In today’s highly competitive logistics and supply chain space, 3PLs must focus on staying ahead of the competition while minimizing costs. Building the fanciest mousetrap is only okay if customers are willing to pay the price. Cost-conscious 3PLs use these basic strategies to stay ahead of their competitors.
Keep your employees
Employee turnover increases costs and hurts the bottom line. Recruiting and training new employees is also expensive. It’s less expensive to increase salaries and benefits for existing employees than it is to recruit, hire, and train a new employee.
There is also the financial and organizational risk that things don’t work out with the new employee.
Invest in your employees
Hire quality people. Provide training and timely performance feedback. Training does not need to be outsourced at additional cost. Instead, use direct management resources to reduce training costs. Involve your employees in the development of the training to better understand where their knowledge gaps are.
Structure task assignment
Use experienced staff to perform putaway tasks. You know the product and storage locations. This helps keep productivity high and shrinkage low. New employees should start processing outbound orders to learn about the products and processes. Outbound is also easier for supervisors to monitor and audit during the unpacking phase.
listen to customers
Industry experts can claim that the latest trend is critical for 3PLs and “now is the time to invest in the future”. Has any customer or prospect asked about this trend? What was her answer when you asked her about the trend? If customers don’t see the value and aren’t willing to pay for the service, a 3PL would be foolish to subsidize the cost.
Providing business intelligence to customers
The systems of a 3PL contain important data for customers. A good 3PL helps turn data into actionable information that customers can use to transform their business. BI&A tools don’t have to be expensive. Research what’s best for your business and your customers. Many customers these days expect BI&A tools to be desk poles, but there’s no reason to overspend on the solution.
Listen to employees for continuous improvement
Employees working on the front lines have valuable insights into what works and what doesn’t. Leverage daily standup meetings combined with regularly scheduled continuous improvement workshops to gain valuable insights from those doing the work. Continuous improvement drives waste out of operations to improve the bottom line.
A structured cycle count program that addresses discrepancies as they are discovered improves inventory accuracy. Improved accuracy, in turn, reduces claims paid to customers. Prevent claims, improve the bottom line.
Measure and manage compliance KPIs
Focusing on increasing outbound orders is wasted if the orders picked are inaccurate. Compliance accuracy must be monitored, otherwise damage costs will affect the bottom line.
Network with like-minded people
Industry associations are a great way to keep up to date with what peers and competitors are doing. Involving peers and competitors is likely to provide a wealth of information.
Offer service customization
Many 3PLs will argue that customization increases costs and should therefore be avoided. It increases the cost. Be flexible when dealing with customers, adapt solutions and charge accordingly. Ensuring that fees are fair and correct prevents the 3PL from sacrificing the bottom line.

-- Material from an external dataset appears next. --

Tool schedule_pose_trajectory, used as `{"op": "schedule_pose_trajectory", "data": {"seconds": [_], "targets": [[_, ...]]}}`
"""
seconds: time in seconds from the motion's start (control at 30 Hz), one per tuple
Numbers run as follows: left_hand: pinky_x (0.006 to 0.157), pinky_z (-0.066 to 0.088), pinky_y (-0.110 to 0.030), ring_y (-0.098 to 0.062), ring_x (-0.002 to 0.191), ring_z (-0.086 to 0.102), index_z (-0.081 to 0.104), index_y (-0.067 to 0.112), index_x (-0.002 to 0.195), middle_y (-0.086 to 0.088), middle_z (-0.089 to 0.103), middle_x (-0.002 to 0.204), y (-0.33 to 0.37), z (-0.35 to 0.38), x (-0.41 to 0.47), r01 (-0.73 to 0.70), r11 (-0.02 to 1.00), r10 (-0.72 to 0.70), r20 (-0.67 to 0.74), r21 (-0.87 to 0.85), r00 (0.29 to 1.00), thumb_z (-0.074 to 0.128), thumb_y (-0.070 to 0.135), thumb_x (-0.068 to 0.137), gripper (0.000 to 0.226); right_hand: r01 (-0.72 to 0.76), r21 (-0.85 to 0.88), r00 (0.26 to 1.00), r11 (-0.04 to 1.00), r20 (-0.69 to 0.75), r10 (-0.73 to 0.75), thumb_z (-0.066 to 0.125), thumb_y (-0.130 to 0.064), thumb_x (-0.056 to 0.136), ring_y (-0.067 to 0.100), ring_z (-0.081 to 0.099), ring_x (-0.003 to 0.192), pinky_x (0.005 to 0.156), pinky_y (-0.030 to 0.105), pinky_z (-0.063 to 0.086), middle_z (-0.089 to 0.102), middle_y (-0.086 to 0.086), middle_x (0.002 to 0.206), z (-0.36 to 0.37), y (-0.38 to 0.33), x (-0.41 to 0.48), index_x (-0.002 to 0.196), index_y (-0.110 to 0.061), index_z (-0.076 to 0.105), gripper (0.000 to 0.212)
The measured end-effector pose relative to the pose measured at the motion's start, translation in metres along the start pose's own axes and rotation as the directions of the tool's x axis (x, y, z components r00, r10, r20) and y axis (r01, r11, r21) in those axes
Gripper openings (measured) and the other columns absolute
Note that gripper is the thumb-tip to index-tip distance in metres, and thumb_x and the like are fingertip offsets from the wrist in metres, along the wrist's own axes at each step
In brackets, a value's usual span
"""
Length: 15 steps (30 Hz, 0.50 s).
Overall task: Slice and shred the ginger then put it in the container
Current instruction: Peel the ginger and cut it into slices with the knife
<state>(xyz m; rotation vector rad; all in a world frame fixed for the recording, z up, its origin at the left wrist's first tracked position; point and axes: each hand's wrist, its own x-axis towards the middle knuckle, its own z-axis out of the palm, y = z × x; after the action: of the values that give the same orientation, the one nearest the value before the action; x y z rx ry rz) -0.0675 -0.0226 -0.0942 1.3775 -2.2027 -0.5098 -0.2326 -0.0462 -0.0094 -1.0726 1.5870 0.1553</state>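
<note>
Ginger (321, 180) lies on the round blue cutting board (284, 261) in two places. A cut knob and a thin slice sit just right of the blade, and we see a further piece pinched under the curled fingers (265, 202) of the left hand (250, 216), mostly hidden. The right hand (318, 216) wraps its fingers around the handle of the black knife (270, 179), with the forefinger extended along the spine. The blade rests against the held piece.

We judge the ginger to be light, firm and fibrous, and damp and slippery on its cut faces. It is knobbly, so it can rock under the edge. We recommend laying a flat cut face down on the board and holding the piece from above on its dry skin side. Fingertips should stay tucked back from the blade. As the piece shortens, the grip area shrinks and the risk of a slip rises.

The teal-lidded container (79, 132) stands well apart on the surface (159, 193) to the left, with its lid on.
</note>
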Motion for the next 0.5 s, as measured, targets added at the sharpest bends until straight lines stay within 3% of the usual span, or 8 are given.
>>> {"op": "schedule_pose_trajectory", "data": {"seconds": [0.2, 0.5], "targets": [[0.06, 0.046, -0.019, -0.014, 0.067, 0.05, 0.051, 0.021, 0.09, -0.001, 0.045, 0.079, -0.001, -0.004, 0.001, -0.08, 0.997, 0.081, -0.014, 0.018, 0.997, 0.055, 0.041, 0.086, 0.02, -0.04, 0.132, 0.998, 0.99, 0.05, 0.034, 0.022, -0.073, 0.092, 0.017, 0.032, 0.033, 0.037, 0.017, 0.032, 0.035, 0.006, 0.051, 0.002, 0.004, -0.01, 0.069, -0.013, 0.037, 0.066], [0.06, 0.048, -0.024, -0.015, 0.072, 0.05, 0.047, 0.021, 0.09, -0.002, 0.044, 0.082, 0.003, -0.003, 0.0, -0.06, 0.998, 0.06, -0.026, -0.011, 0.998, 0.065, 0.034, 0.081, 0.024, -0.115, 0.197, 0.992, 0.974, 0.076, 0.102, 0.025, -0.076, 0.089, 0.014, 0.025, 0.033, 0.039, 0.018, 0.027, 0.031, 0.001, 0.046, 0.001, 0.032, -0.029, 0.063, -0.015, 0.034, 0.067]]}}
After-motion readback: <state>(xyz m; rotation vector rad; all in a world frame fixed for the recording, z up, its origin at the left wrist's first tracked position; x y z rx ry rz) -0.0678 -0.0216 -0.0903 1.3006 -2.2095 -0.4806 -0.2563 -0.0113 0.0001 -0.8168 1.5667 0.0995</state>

The best way for 3PLs to stay ahead of the competition without sacrificing the bottom line is to focus on the basics. Let your competitors distract you and lose focus on the essentials. Successful organizations focus on the details every day. Not focusing on the basics will result in expensive lessons.
Adam Zaranski, Director of Sales & Marketing at Boxzooka Fulfillment & Global Ecommerce, has over 25 years of sales and operations management experience in e-commerce fulfillment, logistics and supply chain. Before joining Boxzooka, he held various sales and operations management positions at companies such as Ryder Supply Chain Solutions, Kane Logistics, Airborne Express, Select Express & Logistics, Unilever HPC and The Home Depot. He has a BS in Logistics and Transportation from the University of Maryland and an MBA from Fairleigh Dickinson University.